DocsReleases
Docs / Developer Guide / Security

Security & Permissions

Vellum uses OS-level sandboxing, a keychain-backed credential vault, and a scoped trust rule system to keep your data safe while giving the assistant the access it needs.

Sandbox

The sandbox uses native OS-level sandboxing: sandbox-exec with SBPL profiles on macOS, bwrap (bubblewrap) on Linux. No extra dependencies on macOS. Fail-closed — if the backend is unavailable, commands fail immediately rather than falling back to unsandboxed execution.

  • Workspace tools (file_read, file_write, file_edit, bash) operate within ~/.vellum/workspace.
  • Host tools (host_bash, host_file_read, host_file_write, host_file_edit) execute directly on the host, subject to trust rules and permission prompts.

Troubleshooting

SymptomCauseFix
Docker CLI is not installedDocker not installedInstall Docker Desktop
Docker daemon is not runningDocker Desktop not startedStart Docker Desktop or sudo systemctl start docker
Cannot bind-mount the sandbox rootFile sharing not configuredAdd ~/.vellum/workspace to Docker file sharing
bwrap cannot create namespacesbubblewrap not installed (Linux)apt install bubblewrap

Run vellum doctor for a full diagnostic check.

Credentials

Secrets are stored in the macOS Keychain (encrypted file fallback on Linux).
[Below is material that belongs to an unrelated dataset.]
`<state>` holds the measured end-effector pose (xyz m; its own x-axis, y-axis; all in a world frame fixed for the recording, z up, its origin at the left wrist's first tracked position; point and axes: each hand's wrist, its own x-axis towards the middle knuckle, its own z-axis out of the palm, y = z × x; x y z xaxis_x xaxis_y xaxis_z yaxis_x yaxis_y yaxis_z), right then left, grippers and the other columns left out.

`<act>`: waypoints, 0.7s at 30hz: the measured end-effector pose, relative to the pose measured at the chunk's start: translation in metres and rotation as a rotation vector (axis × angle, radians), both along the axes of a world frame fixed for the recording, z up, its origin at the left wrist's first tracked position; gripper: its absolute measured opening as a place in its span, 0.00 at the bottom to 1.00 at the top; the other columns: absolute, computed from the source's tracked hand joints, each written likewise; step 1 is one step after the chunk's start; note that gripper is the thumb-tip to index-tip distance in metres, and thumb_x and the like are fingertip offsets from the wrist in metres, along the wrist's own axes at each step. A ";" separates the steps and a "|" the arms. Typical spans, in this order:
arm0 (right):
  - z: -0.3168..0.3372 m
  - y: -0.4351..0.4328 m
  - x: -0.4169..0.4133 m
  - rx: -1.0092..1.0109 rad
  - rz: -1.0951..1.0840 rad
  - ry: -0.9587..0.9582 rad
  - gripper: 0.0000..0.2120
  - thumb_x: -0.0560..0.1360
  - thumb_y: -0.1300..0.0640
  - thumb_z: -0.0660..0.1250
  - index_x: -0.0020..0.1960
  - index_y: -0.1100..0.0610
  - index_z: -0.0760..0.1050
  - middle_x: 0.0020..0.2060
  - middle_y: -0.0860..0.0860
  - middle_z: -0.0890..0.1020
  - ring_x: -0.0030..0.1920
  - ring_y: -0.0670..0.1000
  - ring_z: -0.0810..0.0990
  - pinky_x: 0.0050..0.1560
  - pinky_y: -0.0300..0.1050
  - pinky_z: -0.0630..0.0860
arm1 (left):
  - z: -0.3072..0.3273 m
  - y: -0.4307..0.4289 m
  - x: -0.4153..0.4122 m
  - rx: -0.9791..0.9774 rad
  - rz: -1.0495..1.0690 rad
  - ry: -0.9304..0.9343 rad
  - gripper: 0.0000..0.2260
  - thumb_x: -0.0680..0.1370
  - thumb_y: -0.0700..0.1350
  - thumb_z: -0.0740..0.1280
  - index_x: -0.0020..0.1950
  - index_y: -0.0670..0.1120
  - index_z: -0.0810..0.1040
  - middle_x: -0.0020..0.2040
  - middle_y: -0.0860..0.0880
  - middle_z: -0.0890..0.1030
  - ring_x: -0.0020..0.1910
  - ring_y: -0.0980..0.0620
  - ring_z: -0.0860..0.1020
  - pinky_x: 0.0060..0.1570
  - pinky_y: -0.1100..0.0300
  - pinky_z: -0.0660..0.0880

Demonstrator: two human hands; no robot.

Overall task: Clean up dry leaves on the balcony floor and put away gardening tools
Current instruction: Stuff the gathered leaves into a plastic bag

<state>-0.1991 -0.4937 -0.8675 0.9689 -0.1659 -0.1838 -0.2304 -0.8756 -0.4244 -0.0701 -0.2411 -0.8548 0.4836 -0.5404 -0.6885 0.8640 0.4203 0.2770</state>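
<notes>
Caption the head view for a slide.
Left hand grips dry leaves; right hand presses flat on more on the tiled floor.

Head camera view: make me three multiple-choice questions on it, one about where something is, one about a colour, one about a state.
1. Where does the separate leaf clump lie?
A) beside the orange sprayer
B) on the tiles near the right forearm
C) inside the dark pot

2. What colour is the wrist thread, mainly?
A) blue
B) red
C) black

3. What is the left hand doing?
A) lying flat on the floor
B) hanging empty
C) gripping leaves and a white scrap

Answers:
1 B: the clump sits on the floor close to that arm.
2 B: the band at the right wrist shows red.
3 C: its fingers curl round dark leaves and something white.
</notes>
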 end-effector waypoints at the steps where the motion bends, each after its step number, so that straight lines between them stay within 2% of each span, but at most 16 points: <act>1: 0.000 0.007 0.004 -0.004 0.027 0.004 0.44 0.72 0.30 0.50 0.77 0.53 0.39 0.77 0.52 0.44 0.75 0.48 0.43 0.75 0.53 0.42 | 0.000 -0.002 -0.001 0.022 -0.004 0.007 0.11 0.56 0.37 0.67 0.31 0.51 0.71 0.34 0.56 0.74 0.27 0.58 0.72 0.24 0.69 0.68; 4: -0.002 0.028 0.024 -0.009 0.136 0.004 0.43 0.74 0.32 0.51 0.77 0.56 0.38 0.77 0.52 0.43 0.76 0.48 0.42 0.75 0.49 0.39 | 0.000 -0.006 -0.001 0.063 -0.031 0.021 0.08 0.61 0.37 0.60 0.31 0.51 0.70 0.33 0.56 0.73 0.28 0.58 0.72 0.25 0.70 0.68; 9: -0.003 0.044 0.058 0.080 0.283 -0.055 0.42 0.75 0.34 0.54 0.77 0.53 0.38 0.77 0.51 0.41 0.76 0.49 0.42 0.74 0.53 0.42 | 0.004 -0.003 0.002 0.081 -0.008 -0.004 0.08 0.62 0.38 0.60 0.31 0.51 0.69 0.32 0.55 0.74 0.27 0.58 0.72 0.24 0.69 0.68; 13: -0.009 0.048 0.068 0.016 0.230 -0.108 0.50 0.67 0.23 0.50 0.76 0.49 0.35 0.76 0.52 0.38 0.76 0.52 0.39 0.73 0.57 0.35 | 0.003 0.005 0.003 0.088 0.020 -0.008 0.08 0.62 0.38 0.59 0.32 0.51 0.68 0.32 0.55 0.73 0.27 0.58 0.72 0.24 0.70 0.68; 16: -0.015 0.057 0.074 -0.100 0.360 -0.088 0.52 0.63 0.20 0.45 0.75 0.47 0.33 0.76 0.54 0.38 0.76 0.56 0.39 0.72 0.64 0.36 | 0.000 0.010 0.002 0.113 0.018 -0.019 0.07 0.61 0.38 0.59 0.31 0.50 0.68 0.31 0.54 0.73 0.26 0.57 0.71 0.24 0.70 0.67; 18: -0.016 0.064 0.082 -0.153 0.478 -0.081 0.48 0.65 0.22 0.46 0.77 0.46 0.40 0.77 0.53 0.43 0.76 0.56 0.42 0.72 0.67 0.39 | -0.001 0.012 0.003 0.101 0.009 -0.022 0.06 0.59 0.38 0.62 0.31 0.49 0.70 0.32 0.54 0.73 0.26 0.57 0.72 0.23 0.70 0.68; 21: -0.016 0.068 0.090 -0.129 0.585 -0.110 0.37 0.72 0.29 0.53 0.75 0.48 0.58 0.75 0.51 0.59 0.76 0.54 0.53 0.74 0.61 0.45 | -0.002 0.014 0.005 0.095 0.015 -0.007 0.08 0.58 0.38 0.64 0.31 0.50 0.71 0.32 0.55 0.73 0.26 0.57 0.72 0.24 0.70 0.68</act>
The LLM never sees raw tokens or keys.

  • Secret prompt — a floating SecureField panel collects credentials; the LLM never sees the value.
  • Ingress blocking — inbound messages are scanned for secrets (regex + entropy) and rejected if detected.
  • Usage policy — each credential specifies allowedTools and allowedDomains, enforced by the CredentialBroker.
  • No plaintext read API — secrets are only consumed by the broker for scoped tool execution.
  • One-time send — when enabled, a “Send Once” button lets users provide a value for immediate use without persisting it.

Credential References

Use either format in proxied shell commands:

  • UUID — the canonical credential ID from credential_store list
  • service/field — human-readable, e.g. fal/api_key

Unknown references fail immediately with a clear error before the command executes.

Wildcard Matching

Patterns like *.fal.run match subdomains (api.fal.run, queue.fal.run) and the bare domain (fal.run). Exact patterns take precedence over wildcards.

Ambiguity Blocking

When multiple credentials match the same host, the request is blocked — the proxy refuses to guess. Per-credential selection picks the most specific template (exact > wildcard). Cross-credential resolution blocks when more than one credential matches.

Debugging 401 Errors

  1. Check the credential reference matches via credential_store list
  2. Verify the hostPattern matches the target host
  3. Check for ambiguity — overlapping patterns block injection
  4. Verify the injection template has the correct headerName and valuePrefix
  5. Enable LOG_LEVEL=debug for decision traces

Permission Modes

ModeDefaultBehavior
workspaceWorkspace-scoped ops auto-allowed. Host operations and network requests follow normal approval flow.
strictEvery tool invocation requires an explicit trust rule. No implicit auto-allow.
assistant config set permissions.mode '"workspace"'   # default
assistant config set permissions.mode '"strict"'       # lock everything down

Trust Rules

Approval decisions are persisted in ~/.vellum/protected/trust.json.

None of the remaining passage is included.